__WHAT IS EXPECTED__.
Your task is to write out the lines from the line containing "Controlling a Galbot" through the last line of the material, exactly.

══ RAW DATA

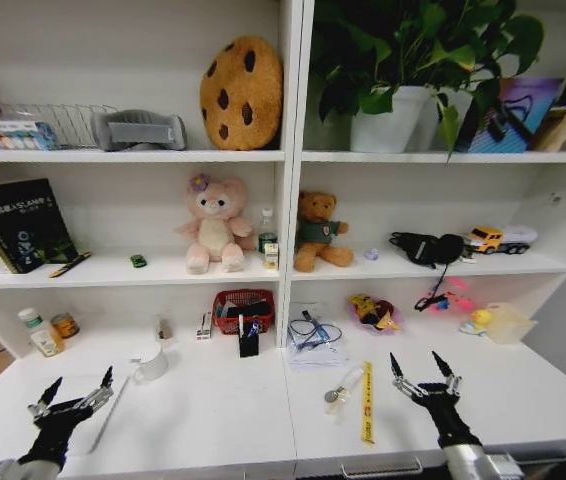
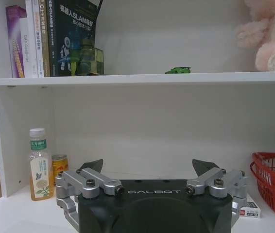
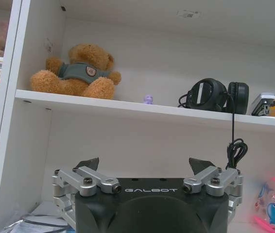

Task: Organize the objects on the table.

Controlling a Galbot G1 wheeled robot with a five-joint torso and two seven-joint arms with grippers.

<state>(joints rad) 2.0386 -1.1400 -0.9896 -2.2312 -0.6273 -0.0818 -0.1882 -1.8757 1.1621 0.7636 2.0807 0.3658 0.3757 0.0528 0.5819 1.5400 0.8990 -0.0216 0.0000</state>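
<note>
At the front edge of the white table (image 1: pixel 213 420), 2 grippers are held low, 1 toward each front corner. The left gripper (image 1: pixel 79 389) is seen with its fingers spread wide apart, nothing between them and nothing touched; the right gripper (image 1: pixel 422 366) is likewise spread wide and empty. In the wrist views the same wide gap is shown for the left gripper (image 2: pixel 148 167) and the right gripper (image 3: pixel 144 165).

A yellow strip (image 1: pixel 367 401) is laid flat on the tabletop near the front edge, just beside the right gripper, running from front to back. A clear bottle (image 1: pixel 343 386) is laid on its side next to the strip. Toward the back left corner a green-labelled bottle (image 1: pixel 35 331) is stood upright beside a small can (image 1: pixel 64 325); both are also seen in the left wrist view, the bottle (image 2: pixel 40 165) touching or nearly touching the can (image 2: pixel 60 166). A tiny green toy car (image 1: pixel 139 261) is set on the shelf above, also seen at (image 2: pixel 178 70).

Near the middle of the table's back edge a red basket (image 1: pixel 244 309) is placed, with a white mug (image 1: pixel 150 364) in front and to its left. Between the basket and the strip, a bundle of cable on papers (image 1: pixel 313 340) is spread.
</note>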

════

__TASK ANSWER__.
Controlling a Galbot G1 wheeled robot with a five-joint torso and two seven-joint arms with grippers.

<state>(joints rad) 2.0386 -1.1400 -0.9896 -2.2312 -0.6273 -0.0818 -0.1882 -1.8757 1.1621 0.7636 2.0807 0.3658 0.3757 0.0528 0.5819 1.5400 0.8990 -0.0216 0.0000</state>
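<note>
At the front edge of the white table (image 1: pixel 213 420), 2 grippers are held low, 1 toward each front corner. The left gripper (image 1: pixel 79 389) is seen with its fingers spread wide apart, nothing between them and nothing touched; the right gripper (image 1: pixel 422 366) is likewise spread wide and empty. In the wrist views the same wide gap is shown for the left gripper (image 2: pixel 148 167) and the right gripper (image 3: pixel 144 165).

A yellow strip (image 1: pixel 367 401) is laid flat on the tabletop near the front edge, just beside the right gripper, running from front to back. A clear bottle (image 1: pixel 343 386) is laid on its side next to the strip. Toward the back left corner a green-labelled bottle (image 1: pixel 35 331) is stood upright beside a small can (image 1: pixel 64 325); both are also seen in the left wrist view, the bottle (image 2: pixel 40 165) touching or nearly touching the can (image 2: pixel 60 166). A tiny green toy car (image 1: pixel 139 261) is set on the shelf above, also seen at (image 2: pixel 178 70).

Near the middle of the table's back edge a red basket (image 1: pixel 244 309) is placed, with a white mug (image 1: pixel 150 364) in front and to its left. Between the basket and the strip, a bundle of cable on papers (image 1: pixel 313 340) is spread.
</note>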

With that, the answer is done.